YOUR TASK ▸
What is needed is an exact copy of the listing, with no pictures in it.

────────────────

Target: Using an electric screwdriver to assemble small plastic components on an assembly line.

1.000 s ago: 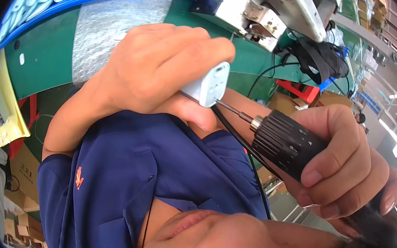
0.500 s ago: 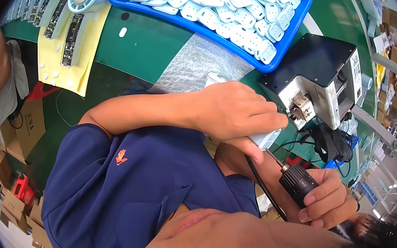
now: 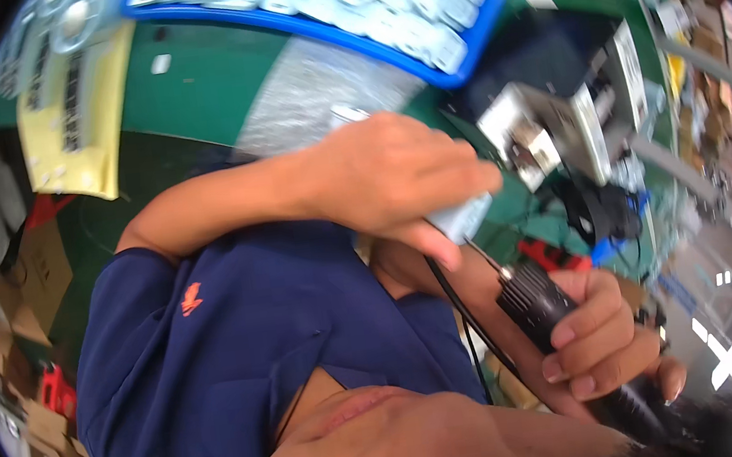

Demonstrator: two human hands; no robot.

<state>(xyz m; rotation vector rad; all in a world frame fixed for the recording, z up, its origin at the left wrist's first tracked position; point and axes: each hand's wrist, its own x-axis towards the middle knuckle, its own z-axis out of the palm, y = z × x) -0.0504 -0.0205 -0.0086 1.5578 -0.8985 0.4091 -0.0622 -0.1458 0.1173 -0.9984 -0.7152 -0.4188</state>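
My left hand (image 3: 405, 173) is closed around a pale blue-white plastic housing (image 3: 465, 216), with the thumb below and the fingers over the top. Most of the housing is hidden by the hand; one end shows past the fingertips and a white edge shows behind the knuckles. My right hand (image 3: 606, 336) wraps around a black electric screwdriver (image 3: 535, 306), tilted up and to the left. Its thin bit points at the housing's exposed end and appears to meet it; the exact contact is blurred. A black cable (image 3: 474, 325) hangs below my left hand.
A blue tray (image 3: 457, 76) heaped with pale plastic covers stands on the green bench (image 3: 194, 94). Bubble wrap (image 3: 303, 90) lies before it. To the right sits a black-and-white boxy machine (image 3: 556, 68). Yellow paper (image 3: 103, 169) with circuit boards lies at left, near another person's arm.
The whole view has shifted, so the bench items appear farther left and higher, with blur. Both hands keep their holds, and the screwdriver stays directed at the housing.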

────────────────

WRITTEN ANSWER ▸
Target: Using an electric screwdriver to assemble small plastic components on an assembly line.

1.000 s ago: 
0.500 s ago: 
now: 

Demonstrator: two human hands; no robot.

<state>(xyz m; rotation vector rad; all in a world frame fixed for the recording, z up, its origin at the left wrist's first tracked position; point and axes: each hand's wrist, its own x-axis towards the middle knuckle, its own z-axis out of the palm, y = z × x) -0.0504 -0.0205 -0.0086 1.5578 -0.8985 0.4091 -0.0622 -0.1458 0.1173 -0.9984 -0.7152 -0.4188</state>
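My left hand (image 3: 405, 173) is closed around a pale blue-white plastic housing (image 3: 465, 216), with the thumb below and the fingers over the top. Most of the housing is hidden by the hand; one end shows past the fingertips and a white edge shows behind the knuckles. My right hand (image 3: 606, 336) wraps around a black electric screwdriver (image 3: 535, 306), tilted up and to the left. Its thin bit points at the housing's exposed end and appears to meet it; the exact contact is blurred. A black cable (image 3: 474, 325) hangs below my left hand.
A blue tray (image 3: 457, 76) heaped with pale plastic covers stands on the green bench (image 3: 194, 94). Bubble wrap (image 3: 303, 90) lies before it. To the right sits a black-and-white boxy machine (image 3: 556, 68). Yellow paper (image 3: 103, 169) with circuit boards lies at left, near another person's arm.
The whole view has shifted, so the bench items appear farther left and higher, with blur. Both hands keep their holds, and the screwdriver stays directed at the housing.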

That wraps up the answer.